- _Work request_: Extract the listing in its entirety, keeping each line identical to the original.

- _Records provided_:
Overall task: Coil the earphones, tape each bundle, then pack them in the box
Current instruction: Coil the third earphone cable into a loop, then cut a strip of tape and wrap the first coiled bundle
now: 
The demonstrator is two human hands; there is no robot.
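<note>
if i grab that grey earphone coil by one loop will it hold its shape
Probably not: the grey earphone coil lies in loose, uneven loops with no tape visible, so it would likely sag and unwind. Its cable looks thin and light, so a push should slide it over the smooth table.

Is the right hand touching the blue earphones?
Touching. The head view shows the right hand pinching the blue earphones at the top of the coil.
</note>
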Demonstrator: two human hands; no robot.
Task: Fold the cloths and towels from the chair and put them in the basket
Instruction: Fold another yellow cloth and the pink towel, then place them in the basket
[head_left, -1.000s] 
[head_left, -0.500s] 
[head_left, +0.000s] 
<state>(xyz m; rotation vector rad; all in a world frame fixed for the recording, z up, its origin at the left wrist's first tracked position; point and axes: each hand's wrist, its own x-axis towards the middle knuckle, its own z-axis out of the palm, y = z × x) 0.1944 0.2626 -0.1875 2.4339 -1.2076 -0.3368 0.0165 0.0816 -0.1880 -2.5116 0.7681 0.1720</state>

- _Completed exercise_:
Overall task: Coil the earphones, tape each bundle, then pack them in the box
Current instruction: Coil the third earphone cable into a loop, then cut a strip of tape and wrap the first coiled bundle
now: 
The demonstrator is two human hands; there is no robot.
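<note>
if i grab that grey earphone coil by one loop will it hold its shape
Probably not: the grey earphone coil lies in loose, uneven loops with no tape visible, so it would likely sag and unwind. Its cable looks thin and light, so a push should slide it over the smooth table.

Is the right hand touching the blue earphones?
Touching. The head view shows the right hand pinching the blue earphones at the top of the coil.
</note>
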Demonstrator: two human hands; no robot.
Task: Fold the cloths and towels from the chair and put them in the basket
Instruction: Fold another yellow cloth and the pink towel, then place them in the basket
[head_left, -1.000s] 
[head_left, -0.500s] 
[head_left, +0.000s] 
<state>(xyz m; rotation vector rad; all in a world frame fixed for the recording, z up, its origin at the left wrist's first tracked position; point and axes: each hand's wrist, its own x-axis towards the middle knuckle, its own z-axis out of the palm, y = z × x) 0.1944 0.2626 -0.1875 2.4339 -1.2076 -0.3368 0.0165 0.0816 -0.1880 -2.5116 0.7681 0.1720</state>

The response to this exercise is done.